Zachary Fardon resigned from the post that's widely seen as the second-most powerful job in Chicago, next to the mayor, three days after his new boss at the U.S. Department of Justice, Jeff Sessions, asked 46 prosecutors held over from the President Barack Obama's administration to step down.
Fardon felt pressure from the start to make stemming violence his top priority, and pressure built as killings spiked - hitting a 19-year high in 2016 with 762 homicides, more than New York and Los Angeles combined. President Donald Trump tweeted in January, "If Chicago doesn't fix the horrible 'carnage'..., I will send in the Feds!"
The five-page letter Fardon handed to reporters didn't directly criticize Trump or Sessions. But it alluded to questions about the new administration's commitment to Chicago police reforms in the wake of a Department of Justice report released in the waning days of Obama's presidency that found officers too often used lethal force.
The negotiation of a court-enforced agreement between the city of Chicago and the Department of Justice laying out a detailed police reform plan was critical to building a culture of integrity in the police department, Fardon said.
"It's past time to give our police officers what they need to succeed," he wrote. He added a court-enforced plan "is the only way that will happen."
Fardon, 50, described studying data and law enforcement methods of combatting violence after becoming U.S. attorney, saying he was "horrified and confused ... by the constant drumbeat" of deaths, especially of young people caught in the crossfire.
But he wrote: "At no moment during those three and a half years did the gun violence abate. Every month, every year, innocents died."
Fardon for years has said there are limits to what U.S. prosecutors can do to reduce violent crime, saying poverty and other social ills underpin the problem. He has pointed to his prosecution of gangs and drug dealers, as well as a stress on bringing federal gun charges, as proof his staff did all it could to tamp down violence.
Fardon Monday broached half a dozen proposals he said could help.
One, he wrote, was having the FBI, DEA and ATF work under a single command structure - possibly in a pilot program only in Chicago - to streamline bids to fight violent crime.

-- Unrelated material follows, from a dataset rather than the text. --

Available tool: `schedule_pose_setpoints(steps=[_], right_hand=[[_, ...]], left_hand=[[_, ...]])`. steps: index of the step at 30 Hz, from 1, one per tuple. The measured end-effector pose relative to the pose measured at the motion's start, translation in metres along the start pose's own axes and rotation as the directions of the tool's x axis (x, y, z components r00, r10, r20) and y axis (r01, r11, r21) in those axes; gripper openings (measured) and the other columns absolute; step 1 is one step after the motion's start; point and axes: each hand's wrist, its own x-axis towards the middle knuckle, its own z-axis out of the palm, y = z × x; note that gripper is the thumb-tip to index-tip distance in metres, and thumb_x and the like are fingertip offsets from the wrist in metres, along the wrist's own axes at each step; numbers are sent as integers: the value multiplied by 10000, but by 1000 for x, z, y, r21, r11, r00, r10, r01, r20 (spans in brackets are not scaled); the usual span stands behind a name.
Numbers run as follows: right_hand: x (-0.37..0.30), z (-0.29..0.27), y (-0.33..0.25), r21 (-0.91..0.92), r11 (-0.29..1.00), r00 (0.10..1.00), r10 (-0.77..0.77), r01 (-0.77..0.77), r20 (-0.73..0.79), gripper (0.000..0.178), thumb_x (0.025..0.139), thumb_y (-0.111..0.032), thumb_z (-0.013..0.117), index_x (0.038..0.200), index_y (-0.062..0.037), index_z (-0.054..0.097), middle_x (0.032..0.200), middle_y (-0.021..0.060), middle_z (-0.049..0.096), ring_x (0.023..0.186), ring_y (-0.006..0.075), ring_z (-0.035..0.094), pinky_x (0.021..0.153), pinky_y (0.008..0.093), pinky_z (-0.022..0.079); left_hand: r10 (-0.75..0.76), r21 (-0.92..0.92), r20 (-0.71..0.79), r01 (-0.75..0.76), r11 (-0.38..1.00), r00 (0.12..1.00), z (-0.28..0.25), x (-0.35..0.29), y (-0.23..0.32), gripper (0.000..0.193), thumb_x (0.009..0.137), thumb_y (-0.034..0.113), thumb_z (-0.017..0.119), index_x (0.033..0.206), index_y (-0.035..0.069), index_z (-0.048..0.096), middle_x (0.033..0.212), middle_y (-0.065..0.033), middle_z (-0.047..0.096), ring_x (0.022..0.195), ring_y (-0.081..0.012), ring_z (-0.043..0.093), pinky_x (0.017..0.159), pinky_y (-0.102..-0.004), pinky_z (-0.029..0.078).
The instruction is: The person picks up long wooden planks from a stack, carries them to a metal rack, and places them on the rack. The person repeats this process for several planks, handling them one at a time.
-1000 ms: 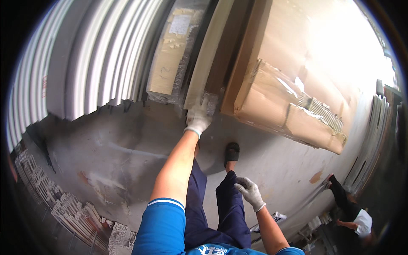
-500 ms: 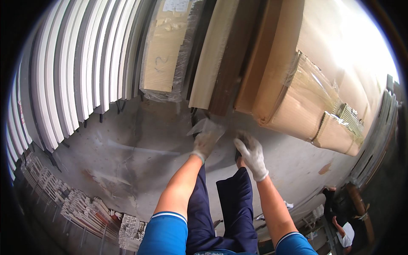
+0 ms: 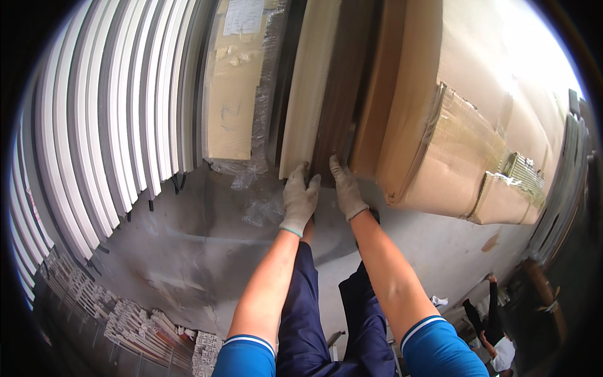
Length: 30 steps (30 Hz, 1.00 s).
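My left hand [image 3: 300, 198], in a pale work glove, is at the lower end of a cream panel [image 3: 308, 94], its thumb spread from the fingers. My right hand [image 3: 347, 188], gloved too, has its fingers stretched up against the lower part of a dark brown panel [image 3: 336, 119]. Both hands are open, palms partly turned toward each other, with the brown panel's lower end between them. Whether the left fingertips press on the cream panel, I cannot tell. A crumpled piece of clear plastic film [image 3: 262, 212] is on the floor left of my left hand.
A film-wrapped yellowish package [image 3: 231, 113] stands left of the cream panel; further left is a row of white and grey panels [image 3: 125, 94]. Large cardboard packaging [image 3: 433, 163] stands at right. Stacked profiles [image 3: 138, 333] are at lower left. Another person [image 3: 499, 349] is at lower right.
My left hand has let go of the clear film, now on the floor. Both hands have moved forward and up to the panels' lower ends, the right one also leftward.
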Motion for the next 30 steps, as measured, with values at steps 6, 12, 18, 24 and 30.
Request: schedule_pose_setpoints(steps=[6, 12, 18, 24, 30], right_hand=[[-9, 7, 1, 209, 978, 1000, 4, 3, -29, 718, 918, -502, 679, 1398, 7, 520, 1339, 187, 599, 1267, 270, 550, 1048, 356, 426], [-40, -14, -15, 254, 960, 993, -117, 116, -9, 629, 855, -351, 789, 1300, 41, 580, 1207, 161, 666, 1106, 234, 635, 966, 343, 486], [-107, -12, -61, 272, 958, 994, -102, 86, 43, 635, 838, -285, 817, 1303, 34, 526, 1156, 125, 674, 1059, 198, 642, 914, 330, 514], [-178, -2, -118, -57, 998, 956, -2, -15, -292, 909, 681, -438, 870, 1318, 32, 424, 1126, 282, 668, 1092, 408, 658, 911, 452, 527], [-241, -14, -138, -147, 982, 939, -158, 117, -307, 879, 677, -438, 863, 1326, -31, 431, 1106, 276, 677, 1050, 434, 667, 884, 476, 534]], left_hand=[[-194, -117, 146, 212, 970, 970, -1, 23, 8, 446, 948, 278, 644, 1254, -47, 625, 1148, -205, 686, 980, -252, 696, 756, -317, 577], [-11, -66, 168, 22, 998, 986, -21, -3, 31, 432, 968, 324, 622, 1130, -74, 670, 1027, -193, 707, 992, -261, 667, 890, -341, 482], [32, -307, 226, 40, 951, 974, -63, -46, 61, 401, 1014, 333, 568, 1130, -36, 673, 1039, -165, 720, 1001, -217, 655, 888, -352, 482], [-85, -452, 306, 223, 864, 948, -87, -77, 76, 681, 1021, 518, 507, 1390, -54, 517, 1374, -156, 575, 1276, -226, 516, 1099, -341, 374], [-78, -512, 395, 290, 809, 915, -105, -96, 127, 949, 848, 749, 594, 1402, -16, 507, 1374, -129, 564, 1261, -226, 520, 1081, -370, 407]])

He also noted street-gang attacks are often provoked by online threats, saying one idea is to curb access to social media of those with criminal gang ties.
"I recognize that First Amendment issues come into play, but let's test those limits," he said.
Fardon dismissed the idea - raised from time to time in Illinois - of deploying National Guard troops into high-crime parts of Chicago, saying that would send the wrong message to people in affected areas that, "This is war and you are the enemy."
Fardon's highest profile prosecution was Hastert, who is serving a 15-month prison sentence for breaking banking laws as he sought to pay $3.5 million in hush money to a former student to who Hastert sexually abused when he worked as a high-school wrestling coach. If he could have, Fardon has said he would have pressed for sex-abuse charges against the Illinois Republican. But statutes of limitation had long since run out.
Fardon's resignation was effective immediately Monday and his longtime No. 2, Joel R. Levin, becomes the acting U.S. attorney until a permeant replacement is selected.